Projet Aragon
Le Projet Aragon est une plateforme regroupant tous mes travaux d’écriture en lien avec l'univers d'Aragon.
06/10/2026
Aragon : La guerre du Destin
Disponible bientôt sur notre site web.
Si vous désirez une copie, veuillez m'écrire en privé.
Vous pouvez consulter le prologue sur notre site web: www.projetaragon.com dans la section romans.
L'aventure ne fait que commencer à Aragon.
06/09/2026
𝗣𝗿𝗼𝗹𝗼𝗴𝘂𝗲
La guerre du Destin
Québec, 23 avril 2023
Depuis maintenant quelques temps, le tourisme a complètement disparu des rues avoisinantes. Les commerces ont fermé leurs portes, les uns après les autres. La situation économique est devenue invivable. Des guerres ont éclaté un peu partout à travers le monde.
Le chaos règne désormais. Ce n’est qu’une question de temps avant que la guerre civile n’éclate ici. Bientôt, les médias vont diffuser un point de presse du premier ministre concernant l’apparition de créatures surnaturelles. Le fleuve déborde de toutes parts, forçant les citoyens à déménager. Le monde est sens dessus dessous. Je dois découvrir ce qui se passe…

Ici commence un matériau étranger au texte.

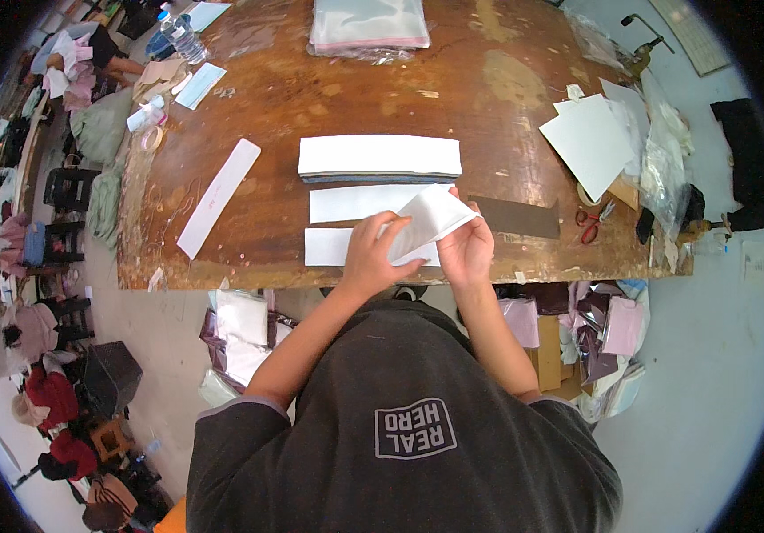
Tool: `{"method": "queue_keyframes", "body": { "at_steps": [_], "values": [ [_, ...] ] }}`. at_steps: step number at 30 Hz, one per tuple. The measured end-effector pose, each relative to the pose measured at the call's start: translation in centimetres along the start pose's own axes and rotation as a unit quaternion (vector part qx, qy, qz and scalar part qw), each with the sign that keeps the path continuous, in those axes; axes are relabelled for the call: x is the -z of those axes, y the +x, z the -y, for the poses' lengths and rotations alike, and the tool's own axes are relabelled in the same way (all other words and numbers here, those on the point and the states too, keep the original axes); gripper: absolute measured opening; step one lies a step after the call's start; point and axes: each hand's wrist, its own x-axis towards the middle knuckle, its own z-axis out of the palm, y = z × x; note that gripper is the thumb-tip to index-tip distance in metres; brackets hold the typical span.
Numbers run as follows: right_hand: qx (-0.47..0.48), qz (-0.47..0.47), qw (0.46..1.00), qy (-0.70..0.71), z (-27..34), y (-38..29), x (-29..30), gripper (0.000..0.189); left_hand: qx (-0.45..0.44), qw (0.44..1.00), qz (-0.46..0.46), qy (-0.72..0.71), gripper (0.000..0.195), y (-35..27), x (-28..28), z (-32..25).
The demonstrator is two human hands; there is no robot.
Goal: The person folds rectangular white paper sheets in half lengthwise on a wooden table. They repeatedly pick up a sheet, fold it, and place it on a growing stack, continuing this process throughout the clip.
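A white strip of fabric or paper [430, 216], bent over on itself, is raised above the wooden table. My right hand [467, 246] grips its right end between thumb and fingers. At its left side is my left hand [372, 254], thumb and fingers spread around the strip; whether they pinch it is unclear. Beneath the hands lie two flat white strips, an upper one [349, 203] and a lower one [325, 247], both partly covered. Just beyond them sits a neat stack of strips [379, 156], white on top with dark bluish layers at its front edge.
A dark brown strip [522, 217] and red-handled scissors [593, 223] lie right, near white sheets [588, 143]. Leftward are a long pale template [219, 200] and a water bottle [184, 40]. Clear plastic bags [370, 23] lie at the far side. The table's front edge [555, 272] is close.
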Motion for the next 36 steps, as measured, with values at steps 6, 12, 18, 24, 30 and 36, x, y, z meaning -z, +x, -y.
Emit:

Malgré les temps sombres, le vent glacial et la pluie battante, le crépuscule illumine le célèbre château Frontenac d’une lueur orangée, laissant une fine poudre écarlate tomber au sol, juste à ma sortie de l’établissement. Étrange, je n’ai pas vu cela depuis des siècles.
Apparaît devant moi un parchemin céleste. Un message des dieux ? Comment est-ce possible ? Je me penche pour saisir le parchemin et en lire le contenu. Lorsque j’ai fini ma lecture, le message s’enflamme pour s’autodétruire…
Le monde est sur le point de changer à tout jamais. La lumière qui ornait jadis notre tête a été envahie par les ténèbres depuis maintenant dix lunes. Le ciel gronde de tonnerres d’une couleur rouge écarlate. La pluie torrentielle ne cesse de s’abattre sur le monde depuis la lune de sang. La terre entière a sombré dans la noirceur. Depuis, cette terre s’est mise à trembler. Les médias ont commencé à rapporter la présence de créatures surnaturelles. Que se passe-t-il ? Qu’avons-nous oublié ? Pourquoi les dieux m’ont-ils choisi ? Comment ont-ils pu surpasser le champ anti-magie ? Je n’ai plus le choix. Je dois retourner à Aragon.
Les douze coups de l’apocalypse sonneront bientôt. Aucune magie n’existe à l’extérieur du grand continent. L’humanité a besoin de nous. Cela nous laisse peu de temps avant que celui que les dieux redoutent le plus réapparaisse. L’humanité ne sera jamais prête à faire face à l’avènement qui approche. Pourtant, il faut se rendre à l’évidence : la guerre sera notre seule porte de sortie. Mais comment pourrons-nous arriver à notre fin sans périr dans d’atroces souffrances ? Je n’ai pas le choix, je dois retourner là-bas… Je dois rétablir l’équilibre cosmique. Telle est ma mission désormais.
Cela ne m’est pas inconnu. J’ai vécu à Aragon, un continent invisible aux yeux de l’humanité. Un continent où toute forme de magie coexiste. Autrefois, j’ai combattu cette créature monstrueuse aux côtés de l’infanterie du Phénix. Mais à travers les siècles passés, les légendes et les mythes de nos ancêtres se sont perdus dans le temps. Je suis le seul encore vivant à contenir tout le savoir d’antan... Enfin, presque... Je ne pourrai jamais combattre seul.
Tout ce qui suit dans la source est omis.